The idea behind these heuristics is not to definitively indicate that a new splice site has been created, but instead to act as a guide. A more sophisticated analysis would be aware of the 5' and 3' scores for the real splice sites for the intron the variant is in and use this information intelligently with the sliding window approach and distance from splice site to predict impact. Of course, such an analysis should also be transcript and other upstream/downstream variant aware which adds another dimension of complexity...

Prediction of damage to existing splice sites and branch points

The SPIDEX and dbscSNV annotations are used to predict whether a variant is damaging existing splice sites. SPIDEX looks at all exonic variants and 300bp into the introns while dbscSNV looks in the splicing regions only.

The Branchpointer annotation is used to finding variants that are disrupting branch points and potentially leading to a failure of splicing. You will need to manually determine whether there are other branch points nearby that may take over for the damaged one.

Interpretation of results

You will need to subset the results file from Introme for each annotation: SPIDEX, dbscSNV, Branchpointer and MaxEntScan.
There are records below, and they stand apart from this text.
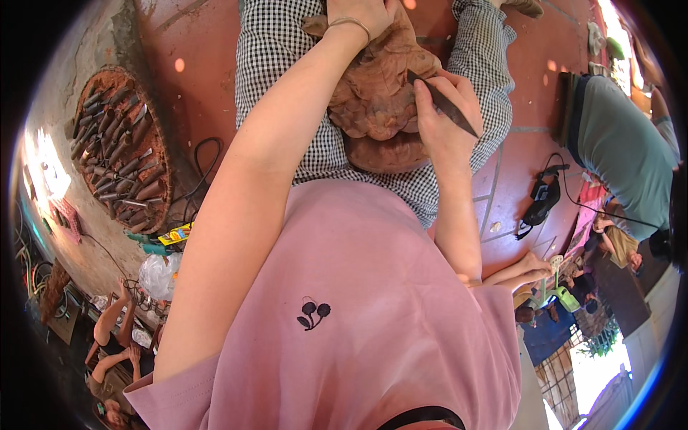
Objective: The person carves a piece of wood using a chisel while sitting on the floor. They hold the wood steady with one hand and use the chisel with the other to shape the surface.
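Note:
A reddish-brown wooden carving (380,89) with knobbly relief lies between my legs, over a rounded wooden piece (387,153). My left hand (362,13), with a bracelet at the wrist, rests on its far end; the upper picture edge cuts off most of its fingers. At the carving's right side, my right hand (451,118) is closed on a dark flat pointed piece (448,106) that looks like folded sandpaper. One tip of this piece reaches toward the carving's surface. Whether it touches the wood is hard to make out.
To the left, a round basket (168,172) holds several chisels and carving tools (118,154). A black cable (208,147) and a plastic bag (159,276) lie near it. On the tiled floor at right is a black corded device (541,201). Other people (623,143) sit around.

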Available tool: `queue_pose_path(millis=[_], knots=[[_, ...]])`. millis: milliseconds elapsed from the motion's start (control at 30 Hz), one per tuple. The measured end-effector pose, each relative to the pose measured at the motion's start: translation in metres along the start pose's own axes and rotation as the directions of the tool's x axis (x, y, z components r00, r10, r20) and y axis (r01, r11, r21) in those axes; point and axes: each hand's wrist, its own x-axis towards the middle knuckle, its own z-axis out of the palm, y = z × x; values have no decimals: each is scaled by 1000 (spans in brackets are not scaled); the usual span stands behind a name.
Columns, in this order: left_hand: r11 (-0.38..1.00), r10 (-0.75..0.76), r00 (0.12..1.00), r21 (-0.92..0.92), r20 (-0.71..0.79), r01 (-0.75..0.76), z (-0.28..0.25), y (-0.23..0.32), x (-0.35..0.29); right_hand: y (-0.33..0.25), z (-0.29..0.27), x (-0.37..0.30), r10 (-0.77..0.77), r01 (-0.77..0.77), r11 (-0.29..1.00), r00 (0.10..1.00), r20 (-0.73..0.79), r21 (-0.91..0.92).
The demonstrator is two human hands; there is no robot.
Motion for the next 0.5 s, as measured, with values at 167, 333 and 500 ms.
queue_pose_path(millis=[167, 333, 500], knots=[[1000, -28, 999, -1, 18, 28, -3, -5, -1, 14, -3, 4, 184, -205, 938, 978, 99, 280], [1000, -10, 1000, -1, 26, 10, 1, -2, 1, 12, -1, 1, 11, -12, 990, 1000, 9, 139], [999, -23, 999, 24, 37, 22, -4, -5, 0, 14, -17, 6, 274, -341, 894, 929, 250, 289]])
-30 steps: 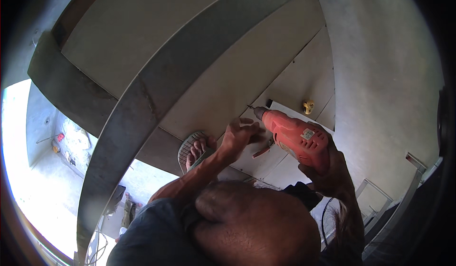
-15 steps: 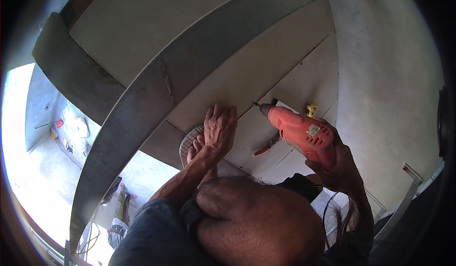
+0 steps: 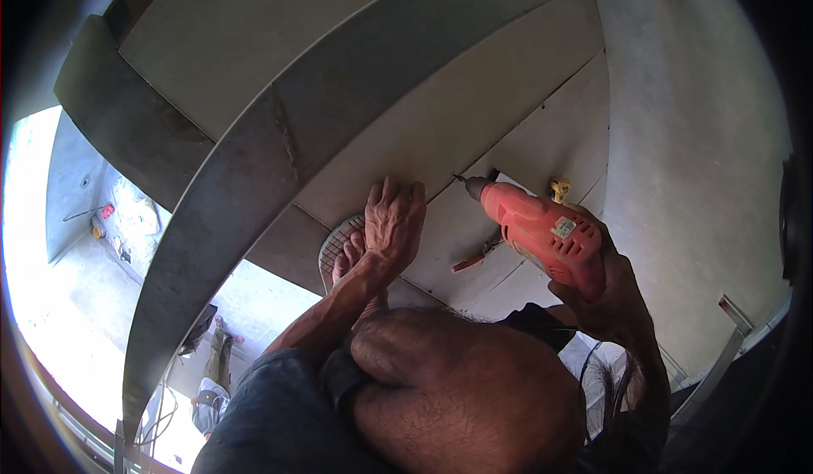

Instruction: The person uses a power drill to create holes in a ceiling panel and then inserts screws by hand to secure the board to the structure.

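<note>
My right hand (image 3: 614, 292) grips a red power drill (image 3: 542, 228) by its rear handle. The drill lies nearly level, its dark chuck (image 3: 476, 188) pointing left and away from me. A thin drill bit (image 3: 459, 177) ends at or just above the seam between two grey panels (image 3: 483, 144); whether it touches cannot be told. Left of the bit, my left hand (image 3: 394, 224) rests palm down on the panel with its fingers stretched forward. It holds nothing. My sandalled foot (image 3: 347, 249) is beside that hand.
A broad grey curved beam (image 3: 296, 127) arches across the view, left and ahead. Beyond the drill lie a yellow object (image 3: 560, 188) and a red-handled tool (image 3: 474, 260). A pale wall (image 3: 686, 152) rises at right. Low at left, a person (image 3: 212, 389) appears on a lower level.
The view has shifted slightly. The drill and its bit have moved a little away from me; my left hand stays on the panel in nearly the same place.
</note>
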Demonstrator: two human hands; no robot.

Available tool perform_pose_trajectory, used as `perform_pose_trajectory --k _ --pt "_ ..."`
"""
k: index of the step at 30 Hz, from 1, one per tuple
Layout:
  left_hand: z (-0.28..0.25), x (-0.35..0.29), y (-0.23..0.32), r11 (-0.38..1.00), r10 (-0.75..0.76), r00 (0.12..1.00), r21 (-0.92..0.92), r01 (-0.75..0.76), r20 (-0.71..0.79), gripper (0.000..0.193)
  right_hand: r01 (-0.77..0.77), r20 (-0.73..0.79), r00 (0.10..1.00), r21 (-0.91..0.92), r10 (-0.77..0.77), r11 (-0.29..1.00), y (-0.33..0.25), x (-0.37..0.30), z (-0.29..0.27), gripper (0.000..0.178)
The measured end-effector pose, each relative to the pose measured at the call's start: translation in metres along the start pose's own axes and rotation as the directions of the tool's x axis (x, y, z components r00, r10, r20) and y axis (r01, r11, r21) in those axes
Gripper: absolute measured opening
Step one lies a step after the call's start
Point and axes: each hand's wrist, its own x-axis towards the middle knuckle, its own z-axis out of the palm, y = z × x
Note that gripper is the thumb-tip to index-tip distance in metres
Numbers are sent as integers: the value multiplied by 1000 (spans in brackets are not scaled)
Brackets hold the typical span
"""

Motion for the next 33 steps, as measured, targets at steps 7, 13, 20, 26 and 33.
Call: perform_pose_trajectory --k 7,13,20,26,33 --pt "-2 0 2 1000 -7 1000 7 7 0 34 -89 95 992 6 88 996 -12 4 -2 76" --pt "-1 3 5 1000 -17 999 9 17 36 31 -75 85 994 37 71 997 -7 5 -1 75" --pt "-1 2 5 999 -16 1000 -36 16 -4 29 -5 72 997 -22 6 1000 -9 7 -1 74" --pt "-1 1 5 1000 -20 1000 -14 21 11 29 2 76 997 -17 0 1000 -2 9 -1 73" --pt "1 6 8 999 19 999 -42 -20 -28 27 38 54 998 -48 -35 998 1 10 -4 72"
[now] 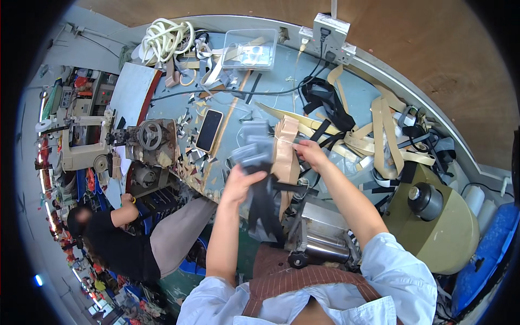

The underlying genetic mechanisms are distinct so you will need to subset multiple times to interrogate each way splicing can be disrupted (by damage to an existing splice site, by damage to a branch point and by the creating of a new splice site). Any interesting variants will need to be interpreted in light of the sequence around them. For example, finding a variant in an intron that is creating a new 5' splice site means we are hypothesising that this variant is at the very end of a new exon, therefore we need to look at up to 1000bp upstream for an existing 3' splice site and 18-44bp upstream of that for a branch point.

Do that like so:

  1. Pull out the reference genome sequence up/downstream of the variant depending on if it's a 3' or a 5' splice site-creating variant.

samtools faidx ./genome.fa 4:27993059-27993759

Reverse complement this if needed (if the gene is on the reverse strand)

echo "" | tr "[ATCG]" "[TAGC]" | rev

  1. Walk through the sequence as windows and run MaxEntScan on each window.

for i in {0..588}; do echo ${seq:(( 0 + $i )):9}; done | perl ./MaxEntScan/score5.pl - > ./5_prime_output.txt

Find largest values (in Excel) and find the corresponding windows in the sequence pulled out in step 1.

  1. Functionally validate the finding. Good luck with that one.